(TASK DETAILS)
Go through the data below and work out how many lines contain "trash"; the answer is the number alone.

(DATA SEGMENT)
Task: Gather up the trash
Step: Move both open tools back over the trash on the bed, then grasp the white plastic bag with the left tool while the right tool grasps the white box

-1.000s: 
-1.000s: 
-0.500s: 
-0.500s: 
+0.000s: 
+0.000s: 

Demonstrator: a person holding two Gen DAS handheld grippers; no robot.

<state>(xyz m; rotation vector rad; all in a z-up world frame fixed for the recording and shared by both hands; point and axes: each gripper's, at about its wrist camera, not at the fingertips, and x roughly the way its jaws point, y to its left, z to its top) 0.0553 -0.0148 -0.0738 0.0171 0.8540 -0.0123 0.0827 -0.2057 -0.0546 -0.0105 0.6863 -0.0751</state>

(ANSWER)
2